[Information shown — start]

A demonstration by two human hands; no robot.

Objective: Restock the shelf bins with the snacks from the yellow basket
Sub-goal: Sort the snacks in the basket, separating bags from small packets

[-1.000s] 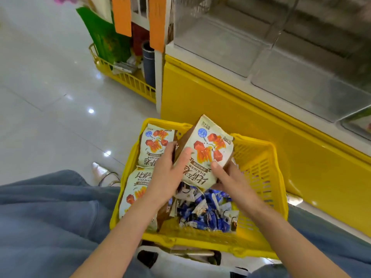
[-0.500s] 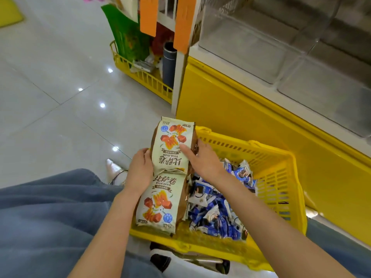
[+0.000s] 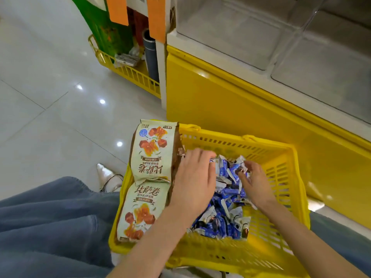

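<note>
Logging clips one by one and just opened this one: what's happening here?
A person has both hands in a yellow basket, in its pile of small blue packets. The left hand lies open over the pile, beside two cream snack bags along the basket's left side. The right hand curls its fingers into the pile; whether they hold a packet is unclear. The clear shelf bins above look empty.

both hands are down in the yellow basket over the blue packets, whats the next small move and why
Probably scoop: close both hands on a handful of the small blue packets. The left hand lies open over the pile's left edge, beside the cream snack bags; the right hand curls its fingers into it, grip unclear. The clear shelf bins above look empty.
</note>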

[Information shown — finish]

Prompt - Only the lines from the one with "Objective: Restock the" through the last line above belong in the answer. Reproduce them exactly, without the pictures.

Solution to this task -
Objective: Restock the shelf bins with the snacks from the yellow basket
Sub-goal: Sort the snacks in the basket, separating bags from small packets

[-1.000s] 
[-0.500s] 
[+0.000s] 

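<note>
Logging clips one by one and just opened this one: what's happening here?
A person has both hands in a yellow basket, in its pile of small blue packets. The left hand lies open over the pile, beside two cream snack bags along the basket's left side. The right hand curls its fingers into the pile; whether they hold a packet is unclear. The clear shelf bins above look empty.

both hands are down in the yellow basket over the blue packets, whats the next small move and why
Probably scoop: close both hands on a handful of the small blue packets. The left hand lies open over the pile's left edge, beside the cream snack bags; the right hand curls its fingers into it, grip unclear. The clear shelf bins above look empty.
</note>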

That is the complete output.